Это был один из руководителей восстания, правда, менее удачливый, чем Хотиев – Перевозчиков. Его ухватили за руки, с трудом, хрипя и задыхаясь, подняли, но сделать что-либо уже было нельзя, Перевозчикову ни один врач не сумеет помочь – он был мертв.

– Отмучился командир, – произнес кто-то с завистью шепотом. Живые завидовали мертвым, это был тот самый случай…

Китаев ощутил, что голова у него сама по себе опустилась вниз – безвольная, ослабевшая, – ткнулась подбородком в грудь: смерть ждет их всех, никто не обманет судьбу, не останется в живых… Ни один человек. Перевозчиков, голова которого была украшена густой серебристой сединой, украшения этого в изоляторе лишился, облез – вполне возможно, волосы у «командира южного направления» выдрали.

Через некоторое время в яме умер еще один человек, его Китаев не знал – он так же, как и Перевозчиков, беззвучно, не издав ни вздоха, ни писка, ни стона, сломался пополам и пополз вниз.

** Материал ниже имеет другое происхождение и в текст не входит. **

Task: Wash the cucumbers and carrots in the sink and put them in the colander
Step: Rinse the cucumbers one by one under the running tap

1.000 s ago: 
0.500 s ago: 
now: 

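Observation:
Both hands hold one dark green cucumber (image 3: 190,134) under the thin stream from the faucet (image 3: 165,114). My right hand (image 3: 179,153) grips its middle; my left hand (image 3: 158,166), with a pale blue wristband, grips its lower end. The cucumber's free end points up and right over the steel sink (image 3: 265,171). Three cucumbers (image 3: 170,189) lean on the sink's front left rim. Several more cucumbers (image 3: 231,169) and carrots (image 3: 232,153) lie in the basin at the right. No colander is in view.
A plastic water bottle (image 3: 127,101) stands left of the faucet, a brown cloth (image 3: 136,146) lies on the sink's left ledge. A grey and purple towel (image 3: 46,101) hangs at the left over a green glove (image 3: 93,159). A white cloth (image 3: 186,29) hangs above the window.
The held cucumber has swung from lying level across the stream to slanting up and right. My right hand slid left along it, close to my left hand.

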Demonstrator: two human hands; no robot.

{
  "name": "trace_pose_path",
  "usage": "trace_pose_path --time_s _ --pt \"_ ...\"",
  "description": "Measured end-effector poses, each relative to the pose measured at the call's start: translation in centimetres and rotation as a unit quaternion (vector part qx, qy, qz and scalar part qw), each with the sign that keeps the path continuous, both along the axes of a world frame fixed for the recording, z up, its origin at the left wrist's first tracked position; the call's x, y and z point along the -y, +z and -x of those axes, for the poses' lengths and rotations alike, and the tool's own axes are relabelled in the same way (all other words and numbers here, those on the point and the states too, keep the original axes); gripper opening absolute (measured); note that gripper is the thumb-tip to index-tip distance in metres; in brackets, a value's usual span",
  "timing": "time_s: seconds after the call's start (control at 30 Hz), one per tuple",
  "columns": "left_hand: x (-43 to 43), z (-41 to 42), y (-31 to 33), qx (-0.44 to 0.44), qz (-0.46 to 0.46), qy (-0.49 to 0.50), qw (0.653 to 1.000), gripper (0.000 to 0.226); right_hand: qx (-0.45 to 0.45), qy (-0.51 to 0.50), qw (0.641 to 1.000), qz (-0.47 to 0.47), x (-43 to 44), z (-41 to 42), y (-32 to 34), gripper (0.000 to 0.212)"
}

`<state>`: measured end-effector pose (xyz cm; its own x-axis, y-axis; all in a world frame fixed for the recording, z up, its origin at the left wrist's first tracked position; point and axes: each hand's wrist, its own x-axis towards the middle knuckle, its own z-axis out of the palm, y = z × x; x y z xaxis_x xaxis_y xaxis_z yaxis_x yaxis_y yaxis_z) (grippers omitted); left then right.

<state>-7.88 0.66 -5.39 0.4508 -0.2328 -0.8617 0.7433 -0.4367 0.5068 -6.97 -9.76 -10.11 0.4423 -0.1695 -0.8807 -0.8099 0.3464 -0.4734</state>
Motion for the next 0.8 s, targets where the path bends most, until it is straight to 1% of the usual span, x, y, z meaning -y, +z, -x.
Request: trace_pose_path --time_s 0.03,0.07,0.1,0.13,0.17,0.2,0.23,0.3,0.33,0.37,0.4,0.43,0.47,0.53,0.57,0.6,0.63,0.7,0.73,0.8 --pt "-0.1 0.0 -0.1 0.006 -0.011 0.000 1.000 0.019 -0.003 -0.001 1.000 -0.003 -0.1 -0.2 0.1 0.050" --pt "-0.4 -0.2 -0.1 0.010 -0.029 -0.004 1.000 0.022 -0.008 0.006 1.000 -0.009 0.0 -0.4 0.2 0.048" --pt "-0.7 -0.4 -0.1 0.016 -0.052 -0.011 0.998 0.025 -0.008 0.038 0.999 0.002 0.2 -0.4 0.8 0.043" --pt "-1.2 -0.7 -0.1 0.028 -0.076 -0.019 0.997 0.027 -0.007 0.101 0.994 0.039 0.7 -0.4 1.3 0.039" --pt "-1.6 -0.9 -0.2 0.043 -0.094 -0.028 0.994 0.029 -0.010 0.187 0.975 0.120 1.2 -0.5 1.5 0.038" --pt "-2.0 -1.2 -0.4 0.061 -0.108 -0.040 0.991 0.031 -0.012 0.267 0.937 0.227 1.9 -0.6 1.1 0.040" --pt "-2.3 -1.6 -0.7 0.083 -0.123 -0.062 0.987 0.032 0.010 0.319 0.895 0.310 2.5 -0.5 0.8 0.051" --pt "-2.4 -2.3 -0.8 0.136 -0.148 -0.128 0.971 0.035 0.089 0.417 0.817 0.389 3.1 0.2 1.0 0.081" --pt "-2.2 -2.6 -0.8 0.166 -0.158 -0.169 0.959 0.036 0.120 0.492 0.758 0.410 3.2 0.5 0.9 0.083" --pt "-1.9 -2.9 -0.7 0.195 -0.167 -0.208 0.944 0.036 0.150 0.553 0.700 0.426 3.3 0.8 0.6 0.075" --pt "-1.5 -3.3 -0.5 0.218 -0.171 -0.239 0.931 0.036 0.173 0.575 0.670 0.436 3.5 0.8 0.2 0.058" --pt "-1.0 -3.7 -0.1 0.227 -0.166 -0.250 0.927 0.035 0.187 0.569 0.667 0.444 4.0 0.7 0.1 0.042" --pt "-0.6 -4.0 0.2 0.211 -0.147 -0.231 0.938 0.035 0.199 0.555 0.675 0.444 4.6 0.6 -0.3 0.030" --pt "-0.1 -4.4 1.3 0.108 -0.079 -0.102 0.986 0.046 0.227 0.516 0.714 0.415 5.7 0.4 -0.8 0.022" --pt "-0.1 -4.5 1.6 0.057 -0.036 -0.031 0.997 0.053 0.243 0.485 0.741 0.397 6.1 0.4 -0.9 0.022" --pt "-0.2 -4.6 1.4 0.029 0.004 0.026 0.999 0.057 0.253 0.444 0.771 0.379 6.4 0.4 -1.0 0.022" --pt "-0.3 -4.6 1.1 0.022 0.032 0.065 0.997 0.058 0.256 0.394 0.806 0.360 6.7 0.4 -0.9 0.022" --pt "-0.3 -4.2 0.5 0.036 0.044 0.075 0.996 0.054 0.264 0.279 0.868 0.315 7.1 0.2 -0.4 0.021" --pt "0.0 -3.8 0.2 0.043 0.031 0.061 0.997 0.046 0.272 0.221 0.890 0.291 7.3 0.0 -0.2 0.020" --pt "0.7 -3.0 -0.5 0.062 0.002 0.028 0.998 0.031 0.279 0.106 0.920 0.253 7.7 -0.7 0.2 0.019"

Его подхватили товарищи, стоявшие рядом, но удержать не смогли – зэк, уже мертвый, сел на задницу. Голову с закатившимися глазами и безвольно распахнутым ртом ему задрали, чтобы не хлебнул случайно мерзкой жижи, в которой они стояли (впрочем, мертвому было все равно). Кто-то застонал прощально, трудно, будто подавился этим стоном, вывернулся наизнанку, и опять все стихло. Голова умершего с открытым ртом и закатившимися глазами, которые так и не закрылись, качалась на воде, как поплавок.

Помутненное сознание уходило от Китаева, все неожиданно покрывалось темнотой, но человек делал усилие, и темнота отступала от него, появлялись светлые плешинки, рябь, с каждым наплывом темноты сил становилось все меньше и меньше.

Сидящих в яме зэков не кормили. Впрочем, есть уже не хотелось, да и Китаев по блокадной питерской поре хорошо знал, что такое голод – иногда голод сдавливал глотку так, что человек без чувств падал на землю, но когда приходил в себя, то голода не ощущал совсем.